Aim of the task> I would like the listing below retyped exactly, line by line.

-------------------------

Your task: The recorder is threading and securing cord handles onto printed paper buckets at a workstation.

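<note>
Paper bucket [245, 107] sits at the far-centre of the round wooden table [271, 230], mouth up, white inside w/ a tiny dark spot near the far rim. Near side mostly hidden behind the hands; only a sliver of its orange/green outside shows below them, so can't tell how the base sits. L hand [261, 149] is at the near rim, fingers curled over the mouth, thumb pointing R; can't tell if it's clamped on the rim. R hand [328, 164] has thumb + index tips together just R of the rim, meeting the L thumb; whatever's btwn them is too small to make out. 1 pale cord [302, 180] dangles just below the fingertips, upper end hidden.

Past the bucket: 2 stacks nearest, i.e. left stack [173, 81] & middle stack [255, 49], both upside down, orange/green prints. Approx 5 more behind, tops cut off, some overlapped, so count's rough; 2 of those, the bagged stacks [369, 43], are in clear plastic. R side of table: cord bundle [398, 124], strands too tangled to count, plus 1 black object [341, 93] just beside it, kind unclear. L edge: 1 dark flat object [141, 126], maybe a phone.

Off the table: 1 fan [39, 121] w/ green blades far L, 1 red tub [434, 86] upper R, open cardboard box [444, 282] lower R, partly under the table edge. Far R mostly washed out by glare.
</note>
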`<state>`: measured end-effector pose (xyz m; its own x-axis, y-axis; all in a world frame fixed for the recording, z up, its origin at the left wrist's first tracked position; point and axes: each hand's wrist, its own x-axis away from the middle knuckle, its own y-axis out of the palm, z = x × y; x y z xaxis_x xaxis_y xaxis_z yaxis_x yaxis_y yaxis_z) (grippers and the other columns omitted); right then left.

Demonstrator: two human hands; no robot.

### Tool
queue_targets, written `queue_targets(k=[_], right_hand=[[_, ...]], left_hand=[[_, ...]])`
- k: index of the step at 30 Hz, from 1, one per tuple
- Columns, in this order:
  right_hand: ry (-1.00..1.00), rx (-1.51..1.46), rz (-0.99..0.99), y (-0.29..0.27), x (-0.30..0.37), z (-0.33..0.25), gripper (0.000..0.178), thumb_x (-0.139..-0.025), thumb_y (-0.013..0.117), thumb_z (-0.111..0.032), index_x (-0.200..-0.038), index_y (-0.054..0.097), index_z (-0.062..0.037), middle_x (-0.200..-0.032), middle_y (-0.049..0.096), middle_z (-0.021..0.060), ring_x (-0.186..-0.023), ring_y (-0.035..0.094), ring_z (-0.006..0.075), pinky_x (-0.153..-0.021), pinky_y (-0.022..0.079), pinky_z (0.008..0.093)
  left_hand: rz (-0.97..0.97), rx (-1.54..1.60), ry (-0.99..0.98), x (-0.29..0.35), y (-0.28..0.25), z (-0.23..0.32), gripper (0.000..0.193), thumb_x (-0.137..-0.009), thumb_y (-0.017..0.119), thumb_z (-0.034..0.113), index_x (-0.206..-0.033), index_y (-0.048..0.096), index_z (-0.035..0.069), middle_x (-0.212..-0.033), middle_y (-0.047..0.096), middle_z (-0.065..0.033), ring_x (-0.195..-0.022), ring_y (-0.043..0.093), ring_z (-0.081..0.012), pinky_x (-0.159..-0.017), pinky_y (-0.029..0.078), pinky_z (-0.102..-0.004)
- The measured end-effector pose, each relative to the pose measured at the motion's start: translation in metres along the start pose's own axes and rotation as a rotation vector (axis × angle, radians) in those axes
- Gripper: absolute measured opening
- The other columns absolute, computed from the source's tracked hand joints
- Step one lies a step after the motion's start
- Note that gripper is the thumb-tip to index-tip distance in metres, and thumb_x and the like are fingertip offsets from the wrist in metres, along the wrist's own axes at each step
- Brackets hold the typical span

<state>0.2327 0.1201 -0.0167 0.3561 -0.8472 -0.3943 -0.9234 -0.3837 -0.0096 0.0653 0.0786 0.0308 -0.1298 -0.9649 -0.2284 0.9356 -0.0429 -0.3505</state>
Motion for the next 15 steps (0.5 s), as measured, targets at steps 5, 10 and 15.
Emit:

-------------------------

Exercise result>
Your task: The recorder is threading and securing cord handles onto printed paper buckets at a workstation.

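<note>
Paper bucket [245, 107] sits at the far-centre of the round wooden table [271, 230], mouth up, white inside w/ a tiny dark spot near the far rim. Near side mostly hidden behind the hands; only a sliver of its orange/green outside shows below them, so can't tell how the base sits. L hand [261, 149] is at the near rim, fingers curled over the mouth, thumb pointing R; can't tell if it's clamped on the rim. R hand [328, 164] has thumb + index tips together just R of the rim, meeting the L thumb; whatever's btwn them is too small to make out. 1 pale cord [302, 180] dangles just below the fingertips, upper end hidden.

Past the bucket: 2 stacks nearest, i.e. left stack [173, 81] & middle stack [255, 49], both upside down, orange/green prints. Approx 5 more behind, tops cut off, some overlapped, so count's rough; 2 of those, the bagged stacks [369, 43], are in clear plastic. R side of table: cord bundle [398, 124], strands too tangled to count, plus 1 black object [341, 93] just beside it, kind unclear. L edge: 1 dark flat object [141, 126], maybe a phone.

Off the table: 1 fan [39, 121] w/ green blades far L, 1 red tub [434, 86] upper R, open cardboard box [444, 282] lower R, partly under the table edge. Far R mostly washed out by glare.
</note>
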`<state>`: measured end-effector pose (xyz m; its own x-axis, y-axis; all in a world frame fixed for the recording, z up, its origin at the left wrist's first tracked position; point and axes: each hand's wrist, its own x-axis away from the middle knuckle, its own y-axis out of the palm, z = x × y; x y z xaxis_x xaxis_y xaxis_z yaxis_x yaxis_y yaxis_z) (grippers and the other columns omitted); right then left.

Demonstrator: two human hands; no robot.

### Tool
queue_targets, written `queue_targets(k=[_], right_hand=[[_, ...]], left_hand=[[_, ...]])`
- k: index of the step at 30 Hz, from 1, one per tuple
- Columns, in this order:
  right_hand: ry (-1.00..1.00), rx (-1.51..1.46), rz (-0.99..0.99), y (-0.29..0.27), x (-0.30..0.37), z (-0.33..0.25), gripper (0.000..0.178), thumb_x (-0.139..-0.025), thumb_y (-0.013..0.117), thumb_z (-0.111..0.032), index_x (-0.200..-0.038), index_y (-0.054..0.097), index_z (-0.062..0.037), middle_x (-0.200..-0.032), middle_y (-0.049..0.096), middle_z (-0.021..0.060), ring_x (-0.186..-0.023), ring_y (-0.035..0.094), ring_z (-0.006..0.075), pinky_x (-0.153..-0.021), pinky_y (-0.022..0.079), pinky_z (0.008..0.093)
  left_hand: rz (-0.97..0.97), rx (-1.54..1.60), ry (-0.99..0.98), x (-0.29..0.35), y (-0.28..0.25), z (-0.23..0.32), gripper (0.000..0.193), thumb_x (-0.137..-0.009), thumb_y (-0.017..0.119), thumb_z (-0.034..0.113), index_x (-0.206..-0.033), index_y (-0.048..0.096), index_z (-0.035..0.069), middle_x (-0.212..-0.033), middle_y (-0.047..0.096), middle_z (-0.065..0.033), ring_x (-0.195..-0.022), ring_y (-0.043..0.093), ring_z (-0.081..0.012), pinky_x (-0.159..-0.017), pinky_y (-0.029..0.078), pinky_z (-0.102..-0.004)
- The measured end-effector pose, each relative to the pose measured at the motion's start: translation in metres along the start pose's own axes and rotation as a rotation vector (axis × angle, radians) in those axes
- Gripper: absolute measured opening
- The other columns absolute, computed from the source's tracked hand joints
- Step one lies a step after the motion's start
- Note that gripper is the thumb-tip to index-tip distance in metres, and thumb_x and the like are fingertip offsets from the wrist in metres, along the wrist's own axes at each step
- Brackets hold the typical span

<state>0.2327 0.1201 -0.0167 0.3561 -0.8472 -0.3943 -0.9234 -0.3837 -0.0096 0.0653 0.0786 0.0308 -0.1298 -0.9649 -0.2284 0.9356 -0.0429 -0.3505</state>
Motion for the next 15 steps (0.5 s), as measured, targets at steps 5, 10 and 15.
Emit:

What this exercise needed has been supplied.